**Data under study**
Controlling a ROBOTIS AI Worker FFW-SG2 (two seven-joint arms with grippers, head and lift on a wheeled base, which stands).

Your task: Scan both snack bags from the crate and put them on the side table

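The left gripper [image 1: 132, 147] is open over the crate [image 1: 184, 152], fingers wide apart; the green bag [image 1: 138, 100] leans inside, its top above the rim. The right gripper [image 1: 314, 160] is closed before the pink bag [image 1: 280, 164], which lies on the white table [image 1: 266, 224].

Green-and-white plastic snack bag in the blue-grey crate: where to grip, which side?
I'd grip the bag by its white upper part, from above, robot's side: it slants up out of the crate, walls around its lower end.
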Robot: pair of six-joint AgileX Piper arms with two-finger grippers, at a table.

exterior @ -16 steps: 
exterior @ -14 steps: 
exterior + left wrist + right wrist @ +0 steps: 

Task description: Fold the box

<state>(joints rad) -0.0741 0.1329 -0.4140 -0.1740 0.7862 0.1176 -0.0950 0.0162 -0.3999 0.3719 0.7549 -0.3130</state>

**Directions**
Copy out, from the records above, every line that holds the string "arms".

**Result of the task**
Controlling a ROBOTIS AI Worker FFW-SG2 (two seven-joint arms with grippers, head and lift on a wheeled base, which stands).
Robot: pair of six-joint AgileX Piper arms with two-finger grippers, at a table.

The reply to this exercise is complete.